BETRAYAL provides the legal argument for presumptive disability compensation for Lejeune Marines who currently have access to the VA for 15 medical conditions associated with organic solvent and benzene exposure to contaminated well water on the base over a 30 year period (1953-1987), and presents the argument for a Science Advisory Board (SAB) with backgrounds in environmental exposure, environmental assessment, heath monitoring, and other relevant fields to objectively evaluate the risk of toxic exposure of the 130 military installations on the EPA Superfund list.  Taking care of veterans should be one of this country’s highest priorities. There’s a critical need for medical monitoring of veterans exposed to toxic chemicals and the evaluation of disability claims from Superfund sites by scientists with environmental exposure backgrounds. The VA’s current system provides no routine medical care monitoring for those at risk for toxic exposures while veterans are left to their own resources and skills to file disability claims frequently denied by administrative staff without input from scientists with backgrounds in environmental exposures.  The disability compensation claim denial rate for Camp Lejeune veterans is about 84%. 
BETRAYAL supports the facts that Marine veterans, dependents, and civilian workers were exposed to toxic chemicals at both El Toro and Camp Lejeune.  The routes of exposure through ingestion from the water wells are clearly documented at Camp Lejeune and hidden in a fog of missing documentation at El Toro, but nevertheless present. Marines at both bases worked with TCE and other toxic chemicals without protective clothing and face masks. Many have died without ‘connecting the dots’ to military service.  Semper Fidelis, the Marine Corps’ motto, was seriously tarnished by the Corps’ refusal to support Marine veterans and their dependents exposed to toxic chemicals; many of them sick with deadly cancers, including over 80 Lejeune male Marines with male breast cancer. 

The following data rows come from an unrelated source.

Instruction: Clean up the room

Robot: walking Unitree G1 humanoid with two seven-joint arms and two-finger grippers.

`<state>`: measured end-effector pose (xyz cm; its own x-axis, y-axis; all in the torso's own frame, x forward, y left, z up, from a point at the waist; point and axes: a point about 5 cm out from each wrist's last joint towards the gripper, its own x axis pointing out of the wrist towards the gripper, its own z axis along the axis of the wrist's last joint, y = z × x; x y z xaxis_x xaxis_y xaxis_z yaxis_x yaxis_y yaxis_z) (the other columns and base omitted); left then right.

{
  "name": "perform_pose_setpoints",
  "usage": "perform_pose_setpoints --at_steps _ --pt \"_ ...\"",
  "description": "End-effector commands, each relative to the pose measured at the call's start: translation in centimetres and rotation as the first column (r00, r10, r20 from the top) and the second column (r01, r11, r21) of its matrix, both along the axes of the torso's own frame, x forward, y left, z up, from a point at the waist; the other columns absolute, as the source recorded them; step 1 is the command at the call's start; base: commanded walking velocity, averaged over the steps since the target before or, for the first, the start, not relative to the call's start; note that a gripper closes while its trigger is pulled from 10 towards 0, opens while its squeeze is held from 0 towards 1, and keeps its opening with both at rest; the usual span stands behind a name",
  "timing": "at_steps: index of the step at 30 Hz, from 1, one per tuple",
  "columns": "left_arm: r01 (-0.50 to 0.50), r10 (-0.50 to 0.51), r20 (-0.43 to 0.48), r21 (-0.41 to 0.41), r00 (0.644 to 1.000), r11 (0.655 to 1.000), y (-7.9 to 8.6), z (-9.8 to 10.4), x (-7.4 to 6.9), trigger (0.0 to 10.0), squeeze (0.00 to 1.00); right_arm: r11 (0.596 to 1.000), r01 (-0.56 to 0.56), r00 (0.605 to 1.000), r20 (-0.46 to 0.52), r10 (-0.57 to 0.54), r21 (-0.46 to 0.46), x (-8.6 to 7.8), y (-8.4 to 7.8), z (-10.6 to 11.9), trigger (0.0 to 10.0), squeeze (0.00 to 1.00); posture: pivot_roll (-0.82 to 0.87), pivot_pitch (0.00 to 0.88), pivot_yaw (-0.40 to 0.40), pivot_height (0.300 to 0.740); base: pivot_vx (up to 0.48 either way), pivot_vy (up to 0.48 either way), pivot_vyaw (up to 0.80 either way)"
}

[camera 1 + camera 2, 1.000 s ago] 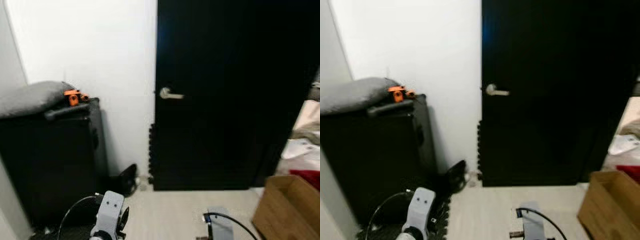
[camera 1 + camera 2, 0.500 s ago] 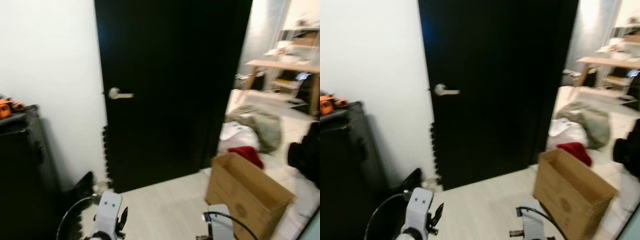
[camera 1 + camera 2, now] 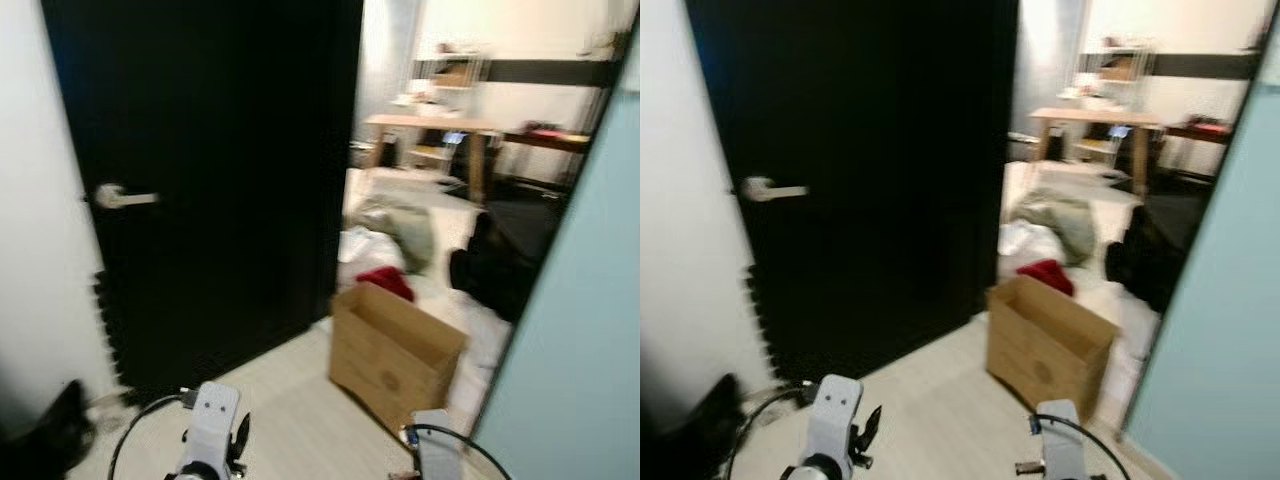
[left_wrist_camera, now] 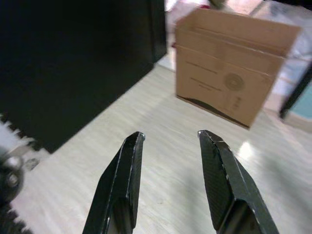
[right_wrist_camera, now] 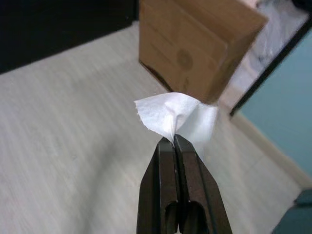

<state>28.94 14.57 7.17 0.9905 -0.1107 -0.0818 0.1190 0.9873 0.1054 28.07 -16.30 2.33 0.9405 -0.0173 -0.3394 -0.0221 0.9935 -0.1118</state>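
My right gripper (image 5: 174, 140) is shut on a crumpled white tissue (image 5: 170, 114), held above the pale wood floor. An open cardboard box (image 3: 395, 350) stands on the floor ahead and to the right, by the doorway; it also appears as the cardboard box (image 4: 234, 68) and the cardboard box (image 5: 195, 39) in the wrist views. My left gripper (image 4: 170, 139) is open with nothing between its fingers, low over the floor. Both silver forearms sit at the bottom of the head views, the left arm (image 3: 212, 430) and the right arm (image 3: 435, 455).
A black door (image 3: 200, 180) with a silver handle (image 3: 120, 197) stands on the left. A teal panel (image 3: 580, 330) closes the right side. Beyond the doorway lie a red cloth (image 3: 385, 282), pale bags (image 3: 400, 225), a dark heap (image 3: 510, 255) and a wooden desk (image 3: 430, 130).
The camera has swung to the right: the black cabinet and grey cushion have left the picture, and the doorway, box and far room have come into view.
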Motion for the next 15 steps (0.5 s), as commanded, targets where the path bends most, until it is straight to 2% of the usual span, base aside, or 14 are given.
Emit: perform_pose_setpoints --at_steps 1,9,15 --pt "-0.005 0.005 -0.028 0.007 1.0 1.0 0.06 -0.55 -0.14 10.0 0.0 1.0 0.008 1.0 -0.01 -0.008 0.0 -0.01 -0.2 -0.11 10.0 0.0 0.01 0.079 0.006 0.74 0.0 0.0 -0.8" --pt "-0.005 0.006 -0.02 0.009 1.0 1.0 -0.06 -0.44 -0.13 10.0 0.0 1.0 0.004 1.0 -0.005 -0.004 0.001 0.0 -0.22 -0.04 10.0 0.0 0.01 0.08 0.003 0.74 0.0 0.0 -0.8" --pt "-0.014 0.014 -0.016 -0.002 1.0 1.0 -0.05 -0.36 -0.05 10.0 0.0 0.999 -0.03 1.0 0.002 0.03 -0.016 0.11 0.16 0.03 10.0 0.0 0.01 0.08 0.003 0.74 0.0 0.0 0.0"
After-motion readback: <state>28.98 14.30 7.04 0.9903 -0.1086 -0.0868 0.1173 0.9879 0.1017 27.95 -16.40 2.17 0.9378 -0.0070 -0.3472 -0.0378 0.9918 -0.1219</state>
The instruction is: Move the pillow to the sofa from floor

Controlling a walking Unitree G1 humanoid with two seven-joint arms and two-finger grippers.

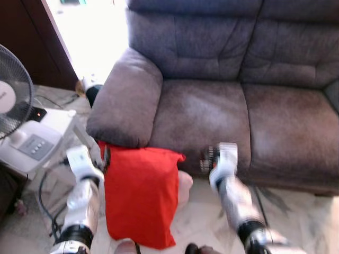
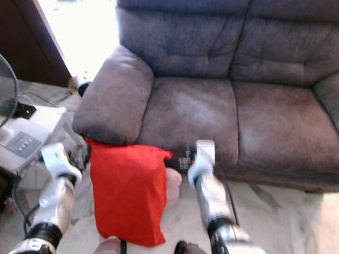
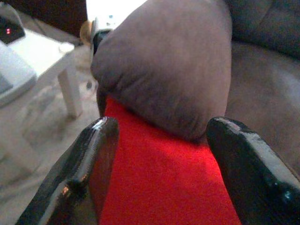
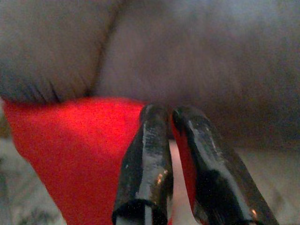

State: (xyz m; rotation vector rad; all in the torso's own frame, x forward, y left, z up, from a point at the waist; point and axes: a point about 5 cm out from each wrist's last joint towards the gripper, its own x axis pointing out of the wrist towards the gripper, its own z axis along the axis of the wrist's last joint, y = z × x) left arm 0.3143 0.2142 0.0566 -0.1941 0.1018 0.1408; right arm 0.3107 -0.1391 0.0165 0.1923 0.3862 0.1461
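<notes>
Sofa: brown-grey, plush fabric, two seat cushions, a fat armrest at the robot's left end. Seats bare.
Floor: pale marbled tile, looks smooth.
Room: bright doorway behind the armrest; a fan and a white side table to the left; a cable loops over the tile below them.
Pillow: red, standing on end on the floor, top corner tucked under the armrest, leaning on the sofa front.
Left gripper: fingers spread wide, straddling the pillow's upper left edge, not clamped.
Right gripper: fingers nearly together near the pillow's right top corner; whether any cloth is pinched, cannot tell.
Risk, main: soft cover, thin pinch. Judged likely to slip out when lifted.
Risk, second: the corner wedged under the armrest may snag and drag on the way up.
Risk, minor: cable close to the left arm's side; could catch if that arm swings out.
</notes>
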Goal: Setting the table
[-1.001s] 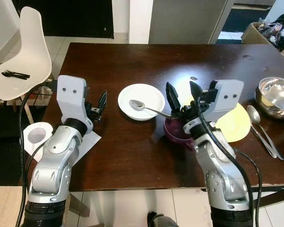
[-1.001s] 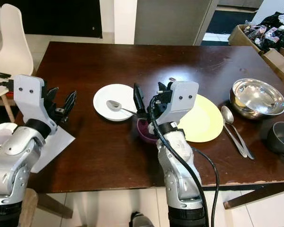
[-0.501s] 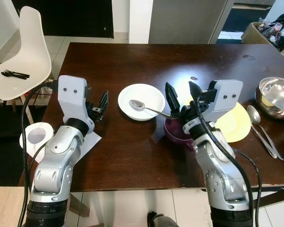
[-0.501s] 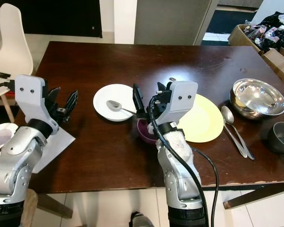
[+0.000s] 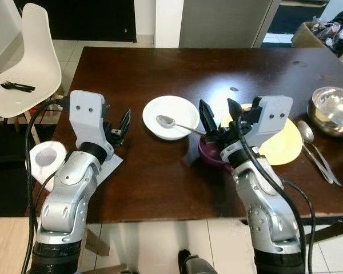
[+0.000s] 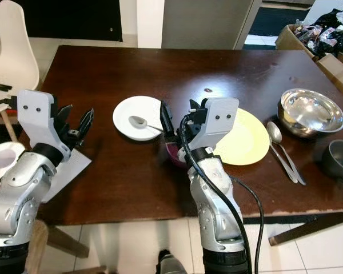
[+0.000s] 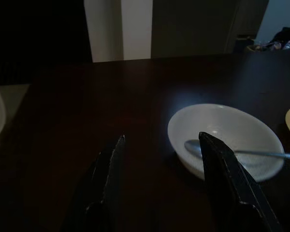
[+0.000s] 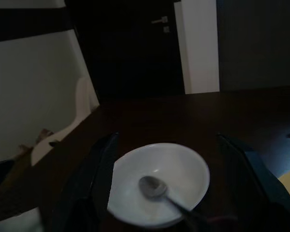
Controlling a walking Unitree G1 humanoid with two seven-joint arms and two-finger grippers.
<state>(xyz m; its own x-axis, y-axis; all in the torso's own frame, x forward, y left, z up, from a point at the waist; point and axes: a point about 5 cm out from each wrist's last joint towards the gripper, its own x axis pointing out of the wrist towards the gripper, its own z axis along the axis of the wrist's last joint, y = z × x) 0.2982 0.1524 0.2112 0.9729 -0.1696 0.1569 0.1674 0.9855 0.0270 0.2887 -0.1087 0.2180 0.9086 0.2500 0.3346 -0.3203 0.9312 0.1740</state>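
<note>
A white bowl (image 5: 170, 116) stands mid-table with a metal spoon (image 5: 172, 124) lying in it, handle pointing right. My right gripper (image 5: 220, 117) is open just right of that bowl, held above a purple bowl (image 5: 210, 157) that it partly hides. To the right lies a yellow plate (image 5: 284, 144). My left gripper (image 5: 118, 126) is open at the table's left side, a short way left of the white bowl. In the left wrist view the white bowl (image 7: 222, 137) and spoon (image 7: 197, 147) sit beyond the fingers (image 7: 226, 179). The right wrist view looks down on the white bowl (image 8: 183, 166).
A steel bowl (image 5: 334, 108) and two spoons (image 5: 317, 155) lie at the table's right end, with a grey cup (image 6: 338, 161) near them. A white chair (image 5: 24, 63) holding black cutlery (image 5: 15, 87) stands left. White paper (image 5: 106, 166) lies at the near left table edge.
The whole picture has shifted slightly, so the camera moved. Both grippers stay open in the same places relative to the bowls.
</note>
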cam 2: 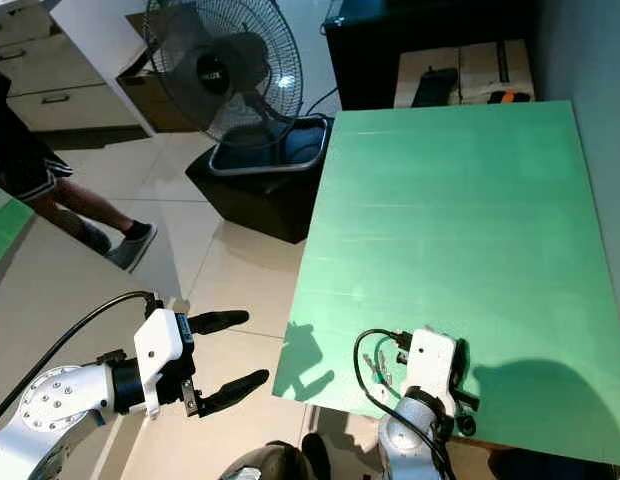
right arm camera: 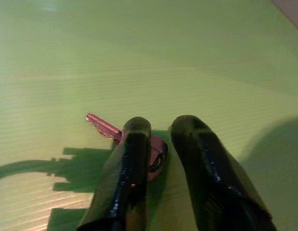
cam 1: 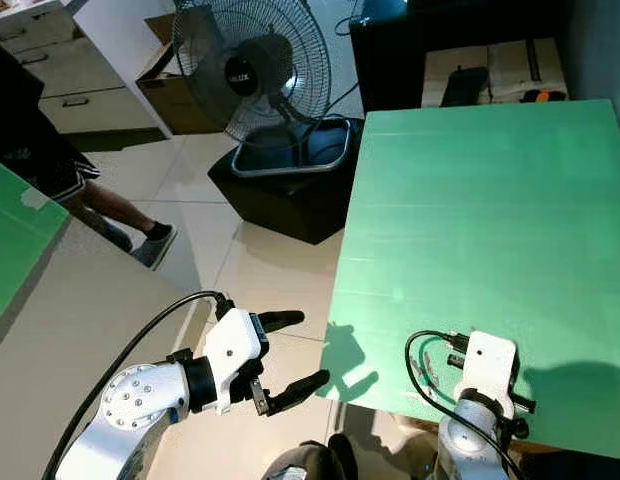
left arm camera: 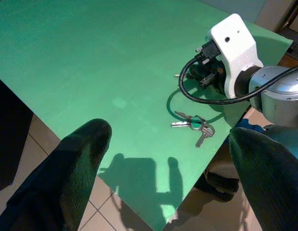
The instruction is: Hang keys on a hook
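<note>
Keys point(left arm camera: 194, 124) are lying flat on the green table point(cam 1: 490, 220) near its front edge, right under my right gripper point(right arm camera: 161, 139), whose fingers are slightly apart and straddling the bunch. They look light, hard and slippery, so I'd pinch at the ring where the keys meet. Left gripper point(cam 1: 293, 352) hovers wide open off the table's edge. No hook spotted.

The right gripper's fingers point(right arm camera: 132, 159) cover most of the keys point(right arm camera: 103, 126) (one blade shows).
</note>
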### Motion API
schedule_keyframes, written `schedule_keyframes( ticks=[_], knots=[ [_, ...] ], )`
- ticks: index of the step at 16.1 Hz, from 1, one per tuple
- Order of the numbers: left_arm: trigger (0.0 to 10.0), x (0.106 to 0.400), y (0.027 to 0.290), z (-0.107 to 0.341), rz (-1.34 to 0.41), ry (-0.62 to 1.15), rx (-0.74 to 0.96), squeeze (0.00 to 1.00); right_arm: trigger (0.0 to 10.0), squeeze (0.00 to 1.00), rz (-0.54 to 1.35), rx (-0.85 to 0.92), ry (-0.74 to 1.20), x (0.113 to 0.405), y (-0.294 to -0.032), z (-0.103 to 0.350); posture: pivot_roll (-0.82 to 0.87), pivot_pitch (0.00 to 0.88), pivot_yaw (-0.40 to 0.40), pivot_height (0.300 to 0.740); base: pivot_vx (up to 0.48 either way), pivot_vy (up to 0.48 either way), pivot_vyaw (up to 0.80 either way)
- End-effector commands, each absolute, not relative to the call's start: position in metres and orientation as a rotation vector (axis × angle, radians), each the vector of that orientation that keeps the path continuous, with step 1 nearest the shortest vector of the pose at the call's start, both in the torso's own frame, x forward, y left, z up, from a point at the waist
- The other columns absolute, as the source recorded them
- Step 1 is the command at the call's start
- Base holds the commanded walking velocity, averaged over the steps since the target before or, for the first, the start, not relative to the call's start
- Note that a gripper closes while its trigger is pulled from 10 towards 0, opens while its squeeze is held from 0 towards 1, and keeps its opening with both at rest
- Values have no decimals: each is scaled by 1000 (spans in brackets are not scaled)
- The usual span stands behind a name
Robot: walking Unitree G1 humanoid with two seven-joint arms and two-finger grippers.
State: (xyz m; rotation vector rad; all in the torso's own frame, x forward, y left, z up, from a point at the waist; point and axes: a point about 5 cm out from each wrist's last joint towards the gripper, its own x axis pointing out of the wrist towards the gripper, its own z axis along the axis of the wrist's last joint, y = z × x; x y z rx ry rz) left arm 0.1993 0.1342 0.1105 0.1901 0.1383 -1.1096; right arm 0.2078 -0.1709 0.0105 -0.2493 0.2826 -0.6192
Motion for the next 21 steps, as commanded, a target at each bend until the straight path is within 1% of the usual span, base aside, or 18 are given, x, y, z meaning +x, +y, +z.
schedule_keyframes(
  ticks=[1,2,3,7,12,13,14,18,21],
  knots=[
    [10000,198,141,110,-1094,156,193,0,10000,1000,-598,-218,323,202,-155,4,-86,215,318,740,0,0,0],
    [10000,197,141,110,-1094,157,194,0,10000,1000,-550,-226,330,205,-153,3,-84,216,321,740,0,0,0],
    [10000,196,141,110,-1094,158,194,0,10000,0,-541,-239,329,206,-152,4,-82,218,320,740,0,0,0],
    [10000,195,141,111,-1096,158,194,0,10000,0,-511,-223,316,213,-152,3,-76,215,323,740,0,0,0],
    [10000,194,141,112,-1097,156,192,0,10000,0,-527,-248,292,214,-156,7,-80,208,321,740,0,0,0],
    [10000,195,140,112,-1099,156,187,0,10000,0,-491,-335,228,214,-149,15,-87,205,319,740,0,0,0],
    [10000,195,139,112,-1100,156,185,0,10000,0,-475,-349,212,214,-144,16,-88,205,317,740,0,0,0],
    [10000,194,139,112,-1101,159,181,0,10000,0,-457,-347,230,210,-137,10,-80,205,318,740,0,0,0],
    [10000,194,140,112,-1097,161,182,0,10000,0,-482,-335,262,209,-142,3,-75,208,318,740,0,0,0]
  ],
)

BETRAYAL was written by two former El Toro Marines:  Robert O’Dowd, investigative reporter and columnist, and Tim King, photo/journalist, war correspondent, and Executive News Editor of Salem-News.com.  O’Dowd, a retired Defense Department manager, honed his investigative skills as an auditor for EPA Inspector General; King, a Los Angeles native, spent the winter of 2006/07 covering the war in Afghanistan, while he was in Iraq over the summer of 2008, reporting from the war while embedded with both the U.S. Army and the Marines. King holds numerous awards for reporting, photography, writing and editing, including the Oregon AP Award for Spot News Photographer of the Year (2004), first place Electronic Media Award in Spot News, Las Vegas, (1998), Oregon AP Cooperation Award (1991).  King has several years of experience in network affiliate news TV stations, having worked as a reporter and photographer at NBC, ABC and FOX stations in Arizona, Nevada and Oregon.

Phi Beta Iota: James Sabow is the brother of Col James Sabow, USMC, who was evidently murdered by several US Marines acting on the orders of the Commandant of the Marine Corps at the time, because he was going to expose Marine Corps collaboration with CIA drug running (feeding the crack cocaine epidemic in Los Angeles). Integrity? Lost in the 1980's.